Better Patient Compliance with Personalized Treatment
In mental healthcare, personalized treatment is highly preferred by healthcare professionals. AI has been used to monitor symptoms and responses to treatment and provide insights that are used to adjust personalized treatment plans.
In 2020, a study was conducted by the University of California, Davis, where AI was used to treat teenagers with schizophrenia. This clinical trial used brain images of enrolled teenage schizophrenia patients with specific patterns.
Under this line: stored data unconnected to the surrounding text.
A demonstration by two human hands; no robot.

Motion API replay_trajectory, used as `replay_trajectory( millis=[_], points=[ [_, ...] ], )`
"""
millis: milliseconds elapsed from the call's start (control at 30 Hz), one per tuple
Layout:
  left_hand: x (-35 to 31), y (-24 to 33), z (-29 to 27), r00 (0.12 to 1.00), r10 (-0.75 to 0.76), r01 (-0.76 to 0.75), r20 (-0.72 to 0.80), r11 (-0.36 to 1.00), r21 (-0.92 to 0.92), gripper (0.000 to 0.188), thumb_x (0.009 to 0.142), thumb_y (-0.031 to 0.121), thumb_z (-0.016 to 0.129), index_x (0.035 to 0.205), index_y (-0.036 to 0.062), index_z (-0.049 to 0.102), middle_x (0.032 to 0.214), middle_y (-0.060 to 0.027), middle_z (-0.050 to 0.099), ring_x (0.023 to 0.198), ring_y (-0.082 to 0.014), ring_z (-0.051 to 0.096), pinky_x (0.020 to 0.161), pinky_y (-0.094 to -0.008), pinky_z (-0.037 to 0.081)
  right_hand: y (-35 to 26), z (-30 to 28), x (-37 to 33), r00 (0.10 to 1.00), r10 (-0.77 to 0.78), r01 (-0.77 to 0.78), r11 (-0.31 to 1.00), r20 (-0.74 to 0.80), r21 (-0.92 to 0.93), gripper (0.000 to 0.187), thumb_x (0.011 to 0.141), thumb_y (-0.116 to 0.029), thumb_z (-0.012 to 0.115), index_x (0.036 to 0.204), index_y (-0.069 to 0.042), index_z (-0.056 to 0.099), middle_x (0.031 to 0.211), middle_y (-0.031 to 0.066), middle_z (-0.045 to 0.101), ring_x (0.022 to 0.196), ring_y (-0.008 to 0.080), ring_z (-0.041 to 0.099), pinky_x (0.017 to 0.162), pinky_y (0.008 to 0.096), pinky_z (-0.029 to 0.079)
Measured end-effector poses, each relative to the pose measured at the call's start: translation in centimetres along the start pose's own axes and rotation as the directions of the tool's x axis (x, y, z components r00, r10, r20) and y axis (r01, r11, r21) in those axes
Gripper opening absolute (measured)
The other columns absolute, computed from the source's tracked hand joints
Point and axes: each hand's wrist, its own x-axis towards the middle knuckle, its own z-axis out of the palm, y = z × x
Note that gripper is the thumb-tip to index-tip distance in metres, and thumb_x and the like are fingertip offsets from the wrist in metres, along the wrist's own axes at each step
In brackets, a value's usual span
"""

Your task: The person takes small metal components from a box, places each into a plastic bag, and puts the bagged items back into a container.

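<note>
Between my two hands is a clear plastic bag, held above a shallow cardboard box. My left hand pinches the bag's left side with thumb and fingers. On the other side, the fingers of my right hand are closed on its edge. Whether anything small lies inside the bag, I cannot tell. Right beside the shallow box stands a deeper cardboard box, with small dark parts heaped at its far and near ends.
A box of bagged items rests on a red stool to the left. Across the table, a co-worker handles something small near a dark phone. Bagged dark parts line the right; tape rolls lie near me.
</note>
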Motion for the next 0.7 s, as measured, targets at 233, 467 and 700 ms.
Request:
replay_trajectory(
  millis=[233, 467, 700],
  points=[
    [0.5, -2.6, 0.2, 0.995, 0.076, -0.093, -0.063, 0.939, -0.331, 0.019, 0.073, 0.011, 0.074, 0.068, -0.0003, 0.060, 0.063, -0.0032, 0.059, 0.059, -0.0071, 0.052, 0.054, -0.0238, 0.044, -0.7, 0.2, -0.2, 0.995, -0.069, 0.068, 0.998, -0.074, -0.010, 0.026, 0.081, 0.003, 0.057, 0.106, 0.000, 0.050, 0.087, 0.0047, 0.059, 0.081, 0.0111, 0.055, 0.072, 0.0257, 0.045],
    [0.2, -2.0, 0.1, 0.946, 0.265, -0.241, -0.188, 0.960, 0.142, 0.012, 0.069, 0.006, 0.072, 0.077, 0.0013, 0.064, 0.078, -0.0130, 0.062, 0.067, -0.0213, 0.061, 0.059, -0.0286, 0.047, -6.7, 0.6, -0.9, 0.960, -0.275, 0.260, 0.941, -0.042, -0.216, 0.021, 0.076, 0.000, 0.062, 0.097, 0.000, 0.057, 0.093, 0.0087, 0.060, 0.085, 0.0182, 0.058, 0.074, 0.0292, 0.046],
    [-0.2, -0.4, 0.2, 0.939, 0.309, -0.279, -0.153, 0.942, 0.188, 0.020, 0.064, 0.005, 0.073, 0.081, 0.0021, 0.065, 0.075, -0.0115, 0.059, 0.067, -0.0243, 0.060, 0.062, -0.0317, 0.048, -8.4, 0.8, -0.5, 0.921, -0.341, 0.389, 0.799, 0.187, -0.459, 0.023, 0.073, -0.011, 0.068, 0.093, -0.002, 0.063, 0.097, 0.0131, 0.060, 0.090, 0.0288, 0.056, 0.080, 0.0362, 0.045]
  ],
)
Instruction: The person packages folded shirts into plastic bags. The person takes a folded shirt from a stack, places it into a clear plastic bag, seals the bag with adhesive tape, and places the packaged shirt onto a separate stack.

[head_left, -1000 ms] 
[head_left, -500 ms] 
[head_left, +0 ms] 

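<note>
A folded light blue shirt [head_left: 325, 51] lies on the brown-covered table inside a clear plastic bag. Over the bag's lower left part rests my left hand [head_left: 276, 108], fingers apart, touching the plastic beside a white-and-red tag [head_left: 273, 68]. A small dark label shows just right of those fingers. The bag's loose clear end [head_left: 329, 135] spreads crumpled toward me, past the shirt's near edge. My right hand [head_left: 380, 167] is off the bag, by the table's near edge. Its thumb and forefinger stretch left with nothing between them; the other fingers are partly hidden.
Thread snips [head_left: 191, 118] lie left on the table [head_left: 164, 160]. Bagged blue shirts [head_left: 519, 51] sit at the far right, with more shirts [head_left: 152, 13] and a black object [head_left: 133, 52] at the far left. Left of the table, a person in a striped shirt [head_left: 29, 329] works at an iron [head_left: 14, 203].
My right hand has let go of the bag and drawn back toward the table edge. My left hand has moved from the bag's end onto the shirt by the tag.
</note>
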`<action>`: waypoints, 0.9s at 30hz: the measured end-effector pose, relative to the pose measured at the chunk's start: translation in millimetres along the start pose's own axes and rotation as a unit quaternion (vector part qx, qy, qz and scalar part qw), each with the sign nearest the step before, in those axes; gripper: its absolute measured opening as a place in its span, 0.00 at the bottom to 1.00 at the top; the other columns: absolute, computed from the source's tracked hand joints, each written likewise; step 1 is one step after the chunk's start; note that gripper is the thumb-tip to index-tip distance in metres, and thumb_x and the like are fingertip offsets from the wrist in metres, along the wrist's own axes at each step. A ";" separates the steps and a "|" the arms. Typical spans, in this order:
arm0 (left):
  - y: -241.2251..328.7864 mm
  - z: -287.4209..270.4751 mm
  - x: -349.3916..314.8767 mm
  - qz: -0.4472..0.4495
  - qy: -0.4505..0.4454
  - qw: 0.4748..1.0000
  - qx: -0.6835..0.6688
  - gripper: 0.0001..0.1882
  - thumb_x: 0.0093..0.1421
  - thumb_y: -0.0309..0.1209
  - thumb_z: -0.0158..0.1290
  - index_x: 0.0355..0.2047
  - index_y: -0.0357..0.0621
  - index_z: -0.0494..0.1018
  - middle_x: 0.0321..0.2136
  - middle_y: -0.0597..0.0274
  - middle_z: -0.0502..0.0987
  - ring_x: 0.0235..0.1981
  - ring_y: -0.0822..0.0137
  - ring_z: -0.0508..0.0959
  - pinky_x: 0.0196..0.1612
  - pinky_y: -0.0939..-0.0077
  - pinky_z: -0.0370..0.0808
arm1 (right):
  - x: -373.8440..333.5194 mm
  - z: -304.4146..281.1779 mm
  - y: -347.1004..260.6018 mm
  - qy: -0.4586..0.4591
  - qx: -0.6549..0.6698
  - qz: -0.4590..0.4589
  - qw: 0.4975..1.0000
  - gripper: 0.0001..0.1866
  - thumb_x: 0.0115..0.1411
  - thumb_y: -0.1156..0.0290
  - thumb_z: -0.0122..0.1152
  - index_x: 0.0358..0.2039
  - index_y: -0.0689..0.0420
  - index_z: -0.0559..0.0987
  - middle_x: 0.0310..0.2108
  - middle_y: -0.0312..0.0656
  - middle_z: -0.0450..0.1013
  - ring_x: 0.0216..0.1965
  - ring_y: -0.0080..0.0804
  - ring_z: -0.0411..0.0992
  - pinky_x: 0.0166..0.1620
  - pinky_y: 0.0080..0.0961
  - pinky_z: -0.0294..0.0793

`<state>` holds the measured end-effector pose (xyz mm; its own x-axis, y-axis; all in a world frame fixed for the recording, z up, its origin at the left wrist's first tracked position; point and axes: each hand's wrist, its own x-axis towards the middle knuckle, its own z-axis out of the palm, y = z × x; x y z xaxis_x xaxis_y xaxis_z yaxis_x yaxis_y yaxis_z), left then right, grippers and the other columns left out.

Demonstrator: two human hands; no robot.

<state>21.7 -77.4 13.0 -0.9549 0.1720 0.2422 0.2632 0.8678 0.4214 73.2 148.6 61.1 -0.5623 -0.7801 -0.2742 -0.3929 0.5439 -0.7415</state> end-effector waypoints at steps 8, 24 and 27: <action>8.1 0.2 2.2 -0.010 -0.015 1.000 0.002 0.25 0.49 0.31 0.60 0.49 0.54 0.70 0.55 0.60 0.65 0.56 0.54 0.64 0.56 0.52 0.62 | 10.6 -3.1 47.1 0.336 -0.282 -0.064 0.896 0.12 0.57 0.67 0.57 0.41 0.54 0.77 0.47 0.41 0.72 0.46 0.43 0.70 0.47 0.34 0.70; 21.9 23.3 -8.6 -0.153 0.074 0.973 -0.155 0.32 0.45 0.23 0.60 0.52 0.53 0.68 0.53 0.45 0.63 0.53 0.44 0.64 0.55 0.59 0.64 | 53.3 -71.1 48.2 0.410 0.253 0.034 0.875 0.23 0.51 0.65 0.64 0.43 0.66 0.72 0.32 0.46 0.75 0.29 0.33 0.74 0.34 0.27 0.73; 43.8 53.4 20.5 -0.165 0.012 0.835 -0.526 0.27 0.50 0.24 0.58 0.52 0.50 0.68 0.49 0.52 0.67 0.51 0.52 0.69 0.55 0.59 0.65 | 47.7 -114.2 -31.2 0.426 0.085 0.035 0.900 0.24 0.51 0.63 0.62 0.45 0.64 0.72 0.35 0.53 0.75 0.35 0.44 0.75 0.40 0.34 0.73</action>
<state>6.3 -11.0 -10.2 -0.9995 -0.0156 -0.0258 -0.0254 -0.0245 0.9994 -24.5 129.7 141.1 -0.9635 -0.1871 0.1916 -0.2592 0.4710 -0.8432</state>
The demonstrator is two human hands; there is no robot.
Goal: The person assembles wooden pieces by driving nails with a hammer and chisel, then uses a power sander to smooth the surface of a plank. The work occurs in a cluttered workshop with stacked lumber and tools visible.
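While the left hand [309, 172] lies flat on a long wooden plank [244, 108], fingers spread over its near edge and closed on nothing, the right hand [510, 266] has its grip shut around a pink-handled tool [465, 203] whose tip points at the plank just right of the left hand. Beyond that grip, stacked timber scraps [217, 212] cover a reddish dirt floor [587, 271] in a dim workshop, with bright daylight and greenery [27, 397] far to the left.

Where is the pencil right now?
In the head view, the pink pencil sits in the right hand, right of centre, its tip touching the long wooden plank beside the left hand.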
Based on these patterns, AI was used to recommend treatments.
Challenges and Opportunities
The presence of all these advanced technologies in the market indicates that AI has a promising future in the mental healthcare industry, but some specific challenges need to be overcome by AI researchers and healthcare professionals.
One of the biggest challenges for AI integration is AI bias treatment. AI is used to find behavioral patterns and make early predictions, as these models are trained with large amounts of datasets. Inaccuracies and imbalances in these trained datasets could lead to complexities in the early prediction of disorders and treatment plans.
Mental health issues need more subjective judgments from industry experts than AI-enabled platforms. Patients using these platforms need to make decisions based on self-reported feelings instead of industry experts. This potentially leads to uncertainty around the diagnosis and raises the need for careful monitoring to ensure the best patient outcomes.
A recent World Health Organization report on the challenges associated with the use of AI in mental health treatment and research found that there are still “significant gaps” in understanding how AI is implemented in mental healthcare. This is coupled with inadequate assessment of associated risks of bias and flaws in how data is processed in existing AI healthcare applications.
Overall, AI has the potential to create a positive impact in many areas of mental healthcare. Some significant gaps need to be overcome, and this progress can be made with care, proper methodology, and technologies present in the industry.